Russo

Personal information
- Full name: Ricardo Soares Florêncio
- Date of birth: 16 June 1976 (age 49)
- Place of birth: Olinda, Brazil
- Height: 1.78 m (5 ft 10 in)
- Position(s): Defender

Youth career
- Sport

Senior career*
- Years: Team / Apps / (Gls)
- 1995–1996: Sport / 20 / (1)
- 1997: Vitória / 19 / (1)
- 1998: Cruzeiro
- 1998: Sport / 22 / (0)
- 1999: Vitória
- 1999: Botafogo de Ribeirão Preto / 11 / (0)
- 2000: Sport
- 2001: Santos / 19 / (2)
- 2002: São Caetano / 12 / (0)
- 2002–2003: Vasco da Gama / 44 / (1)
- 2003: FC Spartak Moscow / 1 / (0)
- 2004–2005: Sport
- 2006–2007: Santa Cruz

International career
- 1997–1998: Brazil / 5 / (0)

= Russo (footballer, born 1976) =

Brazilian footballer

Ricardo Soares Florêncio, known as Russo (born 16 June 1976 in Olinda), is a retired Brazilian footballer who played as a defender.

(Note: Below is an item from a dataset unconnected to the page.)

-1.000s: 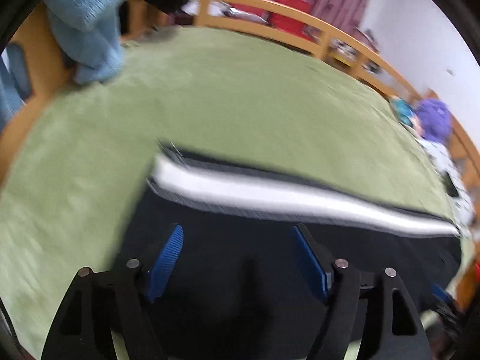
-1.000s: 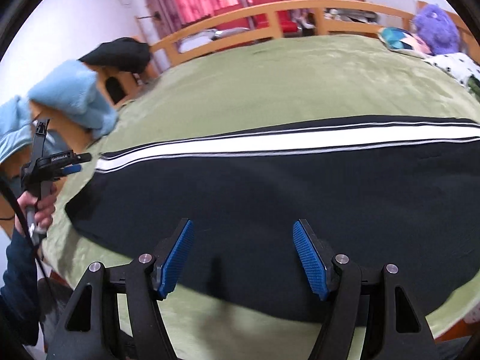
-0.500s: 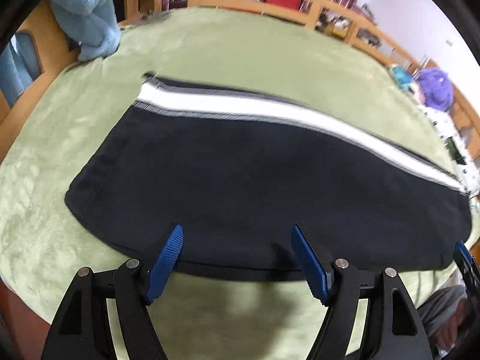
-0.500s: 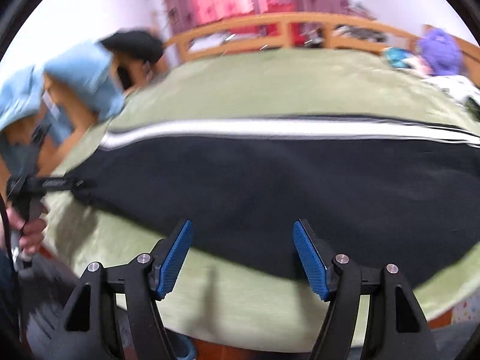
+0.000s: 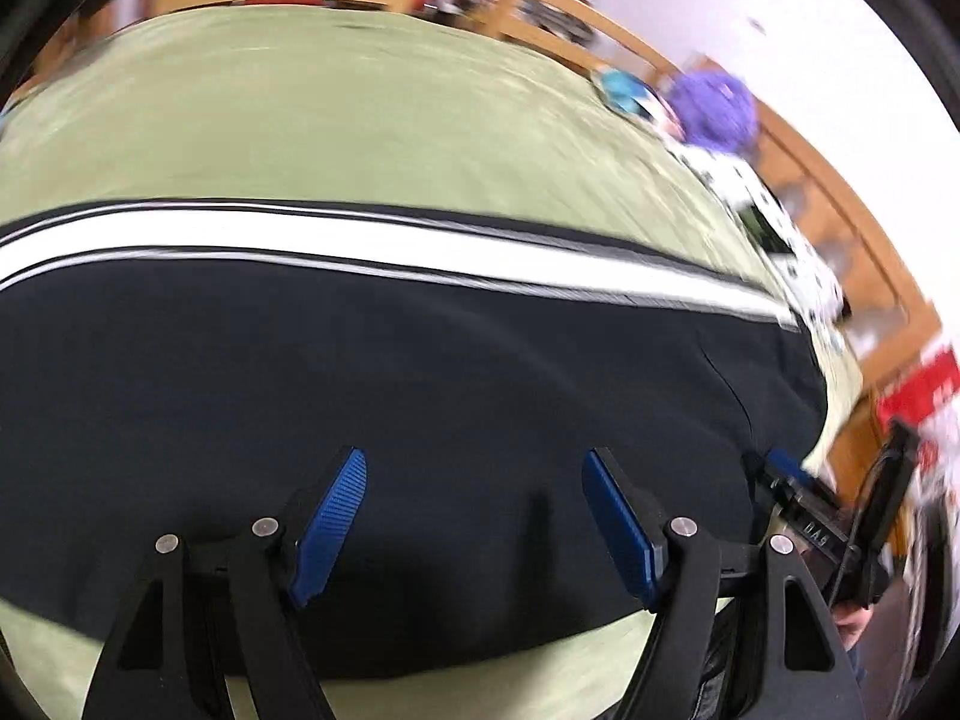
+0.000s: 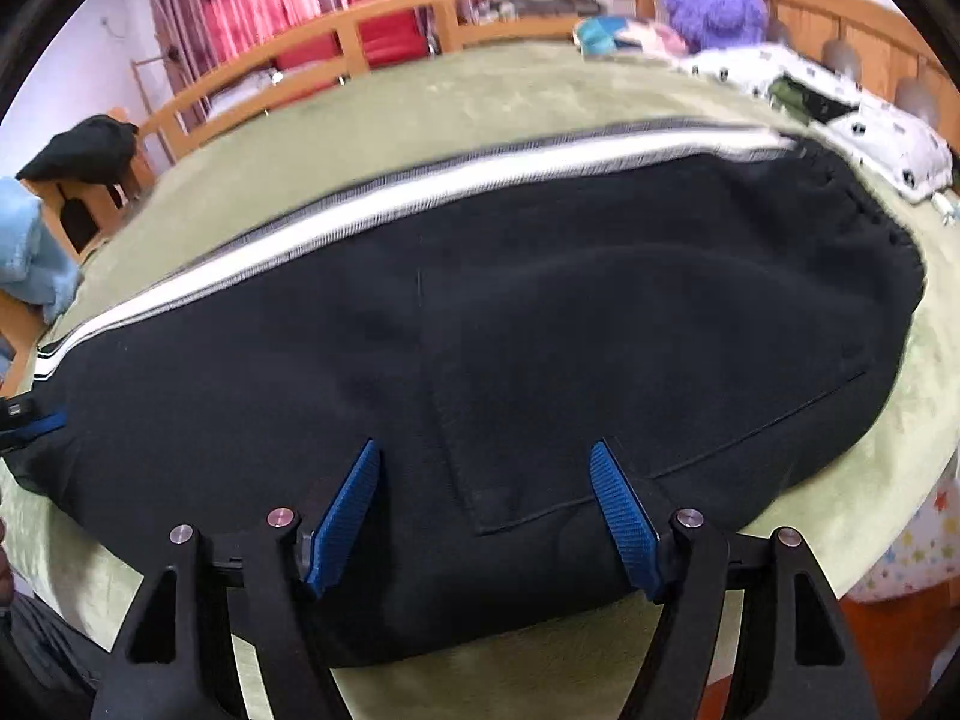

At club level, Russo played for Sport, Vitória, Cruzeiro, Botafogo, Santos, São Caetano, Santos and Spartak Moscow.

He won the FIFA Confederations Cup with the Brazilian squad in 1997, but did not feature in any matches.

He played 1 game in the 2003–04 UEFA Cup for FC Spartak Moscow.